Mist und Gülle als Dünger zur Herstellung neuer Erden

Um die Bodenfruchtbarkeit mit natürlichen Zuschlagsstoffen weiter zu erhöhen, könnten Mist und Gülle als natürliche Düngemittelgaben zusätzlich zur Produktion neuer Erden eingesetzt werden. Die direkte Einarbeitung von insbesondere großen Güllemengen auf landwirtschaftlich genutzten Flächen stellt besonders um sehr große Tierzuchtanlagen eine enorme Geruchsbelästigung und teilweise eine Schädigung der Oberflächen- und Grundwässer dar. Die Weiterverarbeitung dieser Abstoffe über die Herstellung neuer Erden für die Regenerierung alter Moorflächen scheint ein weiterer umsetzbarer Lösungsansatz zur dauerhaften Minimierung des Nutzungsdruckes im Torfabbau zu sein.

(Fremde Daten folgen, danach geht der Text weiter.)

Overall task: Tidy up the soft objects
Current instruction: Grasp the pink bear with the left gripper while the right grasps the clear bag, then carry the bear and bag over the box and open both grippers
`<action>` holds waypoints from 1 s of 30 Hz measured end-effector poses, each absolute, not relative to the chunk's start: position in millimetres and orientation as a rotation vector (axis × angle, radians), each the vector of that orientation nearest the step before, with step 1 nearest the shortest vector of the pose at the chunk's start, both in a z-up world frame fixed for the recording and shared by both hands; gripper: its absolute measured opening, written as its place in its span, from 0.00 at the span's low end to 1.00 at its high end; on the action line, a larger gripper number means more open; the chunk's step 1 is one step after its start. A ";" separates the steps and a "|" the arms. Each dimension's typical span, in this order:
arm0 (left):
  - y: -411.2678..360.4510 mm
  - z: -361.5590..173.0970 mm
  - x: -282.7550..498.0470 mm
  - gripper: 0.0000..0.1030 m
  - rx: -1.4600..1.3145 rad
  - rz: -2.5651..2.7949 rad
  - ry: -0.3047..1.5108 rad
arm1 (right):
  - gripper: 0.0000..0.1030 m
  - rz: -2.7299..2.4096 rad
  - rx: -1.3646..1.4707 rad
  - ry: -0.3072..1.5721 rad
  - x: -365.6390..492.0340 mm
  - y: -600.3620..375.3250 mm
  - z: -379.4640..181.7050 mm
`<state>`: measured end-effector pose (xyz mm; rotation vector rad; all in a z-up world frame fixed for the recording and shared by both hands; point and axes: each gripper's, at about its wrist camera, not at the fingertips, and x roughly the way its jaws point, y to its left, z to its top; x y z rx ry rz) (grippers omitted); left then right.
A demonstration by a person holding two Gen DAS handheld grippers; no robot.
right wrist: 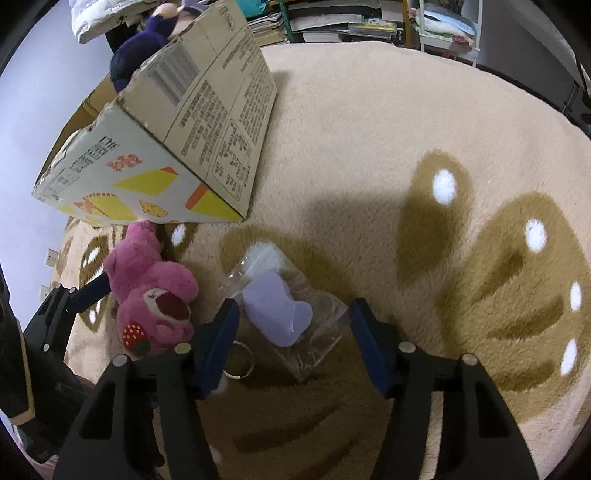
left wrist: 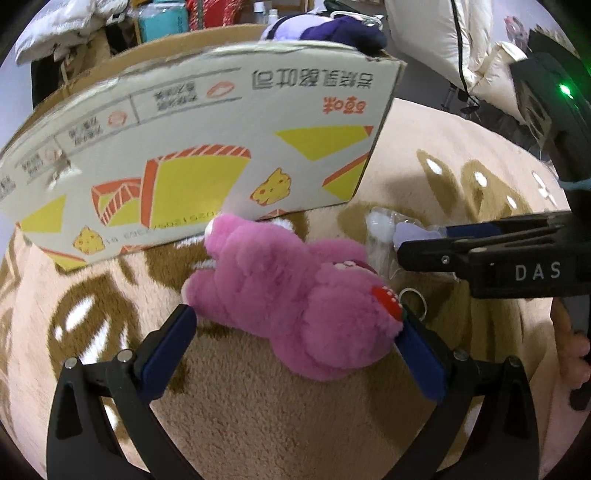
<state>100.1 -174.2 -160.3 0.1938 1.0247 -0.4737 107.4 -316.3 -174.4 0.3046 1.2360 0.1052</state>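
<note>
A pink plush bear (left wrist: 295, 295) with a red strawberry patch lies on the beige rug in front of a cardboard box (left wrist: 207, 147). My left gripper (left wrist: 299, 332) is open with a finger on each side of the bear. The bear also shows in the right wrist view (right wrist: 155, 291). A lilac plush in a clear plastic bag (right wrist: 277, 310) lies to its right, with a metal key ring (right wrist: 240, 363) beside it. My right gripper (right wrist: 291, 325) is open around the bag. The right gripper also shows in the left wrist view (left wrist: 424, 243).
The cardboard box (right wrist: 184, 136) holds a dark purple plush (left wrist: 332, 27) at its top. The beige rug (right wrist: 406, 129) with brown and white patterns spreads to the right. Shelves with books (right wrist: 332, 18) and white bedding (left wrist: 443, 37) stand behind.
</note>
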 end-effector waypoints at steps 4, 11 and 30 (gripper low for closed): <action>-170.9 -166.6 104.5 0.95 0.129 -0.478 1.059 | 0.48 0.127 0.330 1.226 105.6 -314.6 -171.6; -169.3 -166.5 99.7 0.72 0.056 -0.514 1.071 | 0.24 0.176 0.359 1.155 101.5 -314.4 -156.4; -140.9 -132.8 69.9 0.56 0.037 -0.449 1.001 | 0.13 0.153 0.314 1.020 81.8 -298.3 -120.5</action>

Mist kann direkt im Erdboden als organischer Dünger verwendet werden, oder als Zusatzstoff in Kompostanlagen veredelt werden. Besonders Gülle ist aufgrund der Nutztiere in großen Mengen vorhanden. Durch physikalische, biologische und chemische Untersuchungen muss sie vor der Weiterverarbeitung ihren Beitrag zum regenerativen Bodenaufbau nachweisen. Mit diesen natürlichen Zuschlägen könnten Defizite in der Fruchtbarkeit erneuerbarer Erden minimiert bzw. ausgeglichen werden.